Data Sources¶

HolySheet auto-detects and converts data from multiple Python data formats. You never need to manually transform data — just pass it directly to any block that accepts data.

Supported Formats¶

List of Dicts¶

The most common format. Each dict is a row, keys are column names.

list_of_dicts.py

data = [
    {"month": "Jan", "revenue": 124_500, "costs": 78_200},
    {"month": "Feb", "revenue": 138_200, "costs": 82_100},
    {"month": "Mar", "revenue": 152_800, "costs": 85_600},
]

LineChart(title="Revenue Trend", data=data, x="month", y=["revenue", "costs"])

This is the internal format

Internally, HolySheet converts all data to list[dict[str, Any]]. If your data is already in this format, it passes through with minimal overhead (just value sanitization).

Dict of Lists¶

Column-oriented format where keys are column names and values are lists.

dict_of_lists.py

data = {
    "month": ["Jan", "Feb", "Mar", "Apr"],
    "revenue": [124_500, 138_200, 152_800, 149_300],
    "costs": [78_200, 82_100, 85_600, 83_900],
}

LineChart(title="Revenue Trend", data=data, x="month", y="revenue")

Uniform Length Required

All lists must have the same length. If column lengths differ, a DataConversionError is raised:

# This will raise DataConversionError
data = {
    "month": ["Jan", "Feb", "Mar"],
    "revenue": [100, 200],  # Only 2 values!
}

Pandas DataFrames¶

pandas_data.py

import pandas as pd

df = pd.DataFrame({
    "month": ["Jan", "Feb", "Mar", "Apr"],
    "revenue": [124_500, 138_200, 152_800, 149_300],
    "costs": [78_200, 82_100, 85_600, 83_900],
})

LineChart(title="Revenue Trend", data=df, x="month", y=["revenue", "costs"])
DataTable(title="Raw Data", data=df)

Optional Dependency

Pandas is an optional dependency.

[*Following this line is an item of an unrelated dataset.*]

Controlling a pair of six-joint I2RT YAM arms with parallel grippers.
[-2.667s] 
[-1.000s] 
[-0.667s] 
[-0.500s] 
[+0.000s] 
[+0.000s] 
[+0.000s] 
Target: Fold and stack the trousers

Install with:

pip install holysheet[pandas]

How it works: Internally calls df.to_dict(orient='records') and then sanitizes each value.

Polars DataFrames¶

polars_data.py

import polars as pl

df = pl.DataFrame({
    "month": ["Jan", "Feb", "Mar", "Apr"],
    "revenue": [124_500, 138_200, 152_800, 149_300],
    "costs": [78_200, 82_100, 85_600, 83_900],
})

LineChart(title="Revenue Trend", data=df, x="month", y=["revenue", "costs"])
DataTable(title="Raw Data", data=df)

Optional Dependency

Polars is an optional dependency. Install with:

pip install holysheet[polars]

How it works: Internally calls df.to_dicts() and then sanitizes each value.

Value Sanitization¶

HolySheet automatically cleans values for safe JSON serialization. This happens transparently on all data formats.

Input Type	Output	Example
`None`	`None`	—
`float` NaN	`None`	`float('nan')` → `None`
`float` Inf	`None`	`float('inf')` → `None`
`Decimal`	`float`	`Decimal("3.14")` → `3.14`
`datetime`	ISO string	`datetime(2024, 1, 15)` → `"2024-01-15T00:00:00"`
`date`	ISO string	`date(2024, 1, 15)` → `"2024-01-15"`
`bytes`	UTF-8 string	`b"hello"` → `"hello"`
NumPy scalar	Native Python	`np.float64(3.14)` → `3.14`
NumPy NaN	`None`	`np.nan` → `None`

Automatic NaN Handling

import pandas as pd
import numpy as np

df = pd.DataFrame({
    "name": ["Alice", "Bob", "Carol"],
    "score": [95, np.nan, 87],       # NaN is auto-converted to None
    "date": pd.to_datetime(["2024-01-01", "2024-02-01", "2024-03-01"]),
})

# Just pass it — HolySheet handles the NaN and datetime conversion
DataTable(title="Scores", data=df)

The `to_records()` Function¶

Under the hood, all data conversion goes through holysheet.data.to_records():

to_records_usage.py

from holysheet.data import to_records

# Convert any supported format to list[dict]
records = to_records(my_dataframe)
records = to_records(my_dict_of_lists)
records = to_records(my_list_of_dicts)

# Returns: [{"col1": val1, "col2": val2}, ...]

Conversion Flow¶

Input Data (any format)
    │
    ├── list[dict] ──→ Clean values ──→ list[dict]
    ├── dict[str, list] ──→ Transpose ──→ Clean values ──→ list[dict]
    ├── pd.DataFrame ──→ .to_dict("records") ──→ Clean values ──→ list[dict]
    └── pl.DataFrame ──→ .to_dicts() ──→ Clean values ──→ list[dict]

Error Handling¶

If data cannot be converted, a DataConversionError is raised:

from holysheet.exceptions import DataConversionError

try:
    records = to_records("not valid data")
except DataConversionError as e:
    print(e.message)      # "Unsupported data type: str"
    print(e.source_type)  # "str"

Tips¶

Mixing Data Sources¶

You can use different data formats across blocks in the same report:

mixed_data.py

import pandas as pd

# Some data as dicts
kpi_data = {"revenue": 2_260_000, "users": 42_000}

# Chart data from pandas
chart_df = pd.read_csv("monthly_revenue.csv")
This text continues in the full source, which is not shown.